Wounded in action (WIA) describes combatants who have been wounded while fighting in a combat zone during wartime, but have not been killed. Typically, it implies that they are temporarily or permanently incapable of bearing arms or continuing to fight. Generally, the wounded in action are far more numerous than those killed. Common combat injuries include second and third-degree burns, broken bones, shrapnel wounds, brain injuries, spinal cord injuries, nerve damage, paralysis, loss of sight and hearing, post-traumatic stress disorder (PTSD), and limb loss.

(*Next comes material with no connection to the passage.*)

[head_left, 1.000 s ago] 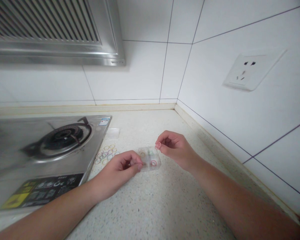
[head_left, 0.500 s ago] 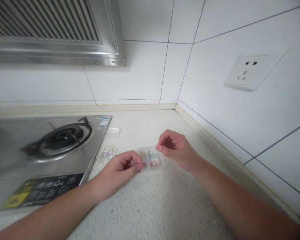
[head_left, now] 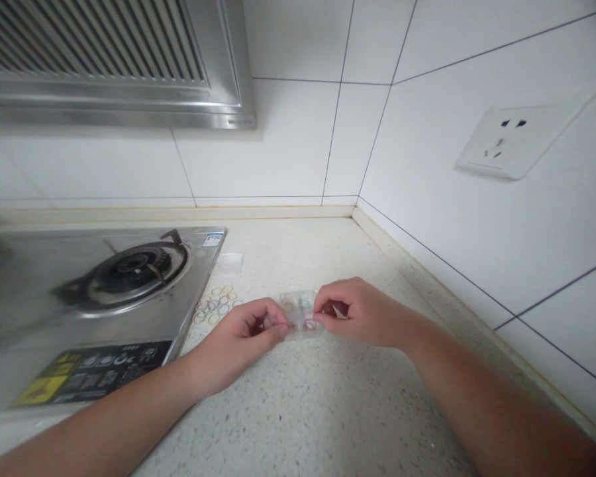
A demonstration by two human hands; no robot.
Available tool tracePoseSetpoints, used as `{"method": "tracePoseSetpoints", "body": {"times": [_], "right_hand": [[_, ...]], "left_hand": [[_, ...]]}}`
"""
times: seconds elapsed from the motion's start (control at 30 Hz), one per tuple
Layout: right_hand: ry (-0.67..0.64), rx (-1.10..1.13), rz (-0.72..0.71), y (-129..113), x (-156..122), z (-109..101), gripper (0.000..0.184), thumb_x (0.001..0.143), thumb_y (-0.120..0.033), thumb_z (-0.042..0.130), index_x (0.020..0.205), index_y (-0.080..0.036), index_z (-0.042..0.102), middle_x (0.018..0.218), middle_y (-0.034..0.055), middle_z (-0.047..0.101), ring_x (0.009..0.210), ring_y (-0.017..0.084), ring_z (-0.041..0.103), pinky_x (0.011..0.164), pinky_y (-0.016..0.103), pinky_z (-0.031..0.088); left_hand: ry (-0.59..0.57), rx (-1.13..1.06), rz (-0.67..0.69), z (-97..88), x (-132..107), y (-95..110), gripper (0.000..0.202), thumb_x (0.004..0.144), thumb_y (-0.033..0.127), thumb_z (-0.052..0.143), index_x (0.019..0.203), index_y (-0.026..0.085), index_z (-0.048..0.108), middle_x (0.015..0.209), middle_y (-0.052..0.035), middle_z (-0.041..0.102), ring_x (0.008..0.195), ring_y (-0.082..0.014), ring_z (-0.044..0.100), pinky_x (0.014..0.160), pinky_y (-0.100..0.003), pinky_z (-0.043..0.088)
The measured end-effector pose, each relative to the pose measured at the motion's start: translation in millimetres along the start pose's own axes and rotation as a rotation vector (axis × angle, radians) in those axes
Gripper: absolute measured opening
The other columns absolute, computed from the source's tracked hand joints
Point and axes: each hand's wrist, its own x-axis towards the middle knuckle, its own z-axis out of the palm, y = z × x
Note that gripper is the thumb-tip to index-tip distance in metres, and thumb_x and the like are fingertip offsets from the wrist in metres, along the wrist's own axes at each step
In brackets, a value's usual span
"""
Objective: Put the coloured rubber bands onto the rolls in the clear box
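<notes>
A small clear compartment box [head_left: 298, 334] lies on the countertop between my hands, with small coloured hair ties inside. My left hand [head_left: 251, 334] is at its left edge, thumb and fingers pinched, with a bit of red hair tie showing at the tips. At the box's right side my right hand [head_left: 357, 311] pinches a pink hair tie [head_left: 308, 316], held low over the front right compartment. A red hair tie [head_left: 310, 325] lies in that compartment. Left of the box, several loose coloured hair ties [head_left: 216, 305] are spread beside the stove, partly behind my left hand.
A gas stove [head_left: 129, 311] with a burner [head_left: 139, 268] takes up the left side. Behind the loose ties lies a clear flat plastic piece [head_left: 230, 263]. A range hood [head_left: 153, 116] hangs overhead, and a wall socket [head_left: 506, 142] is on the right-hand tiles.
My right hand has come down and slightly forward toward me, bringing the pink hair tie from beside the box to over its front right compartment. My left hand stays pinched at the left edge.
</notes>
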Motion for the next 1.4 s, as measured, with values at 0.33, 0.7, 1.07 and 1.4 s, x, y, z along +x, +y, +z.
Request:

For the U.S. military, becoming WIA generally results in subsequent conferral of the Purple Heart, because the purpose of the medal itself (one of the highest awards, military or civilian, officially given by the American government) is to recognize those killed, incapacitated, or wounded in battle.

==NATO's definitions==

===Wounded in action===
A battle casualty other than killed in action who has incurred an injury due to an external agent or cause. The term encompasses all kinds of wounds and other injuries incurred in action, whether there is a piercing of the body, as in a penetrating or perforated wound, or none, as in the contused wound; all fractures, burns, blast concussions, all effects of biological and chemical warfare, the effects of exposure to ionizing radiation or any other destructive weapon or agent.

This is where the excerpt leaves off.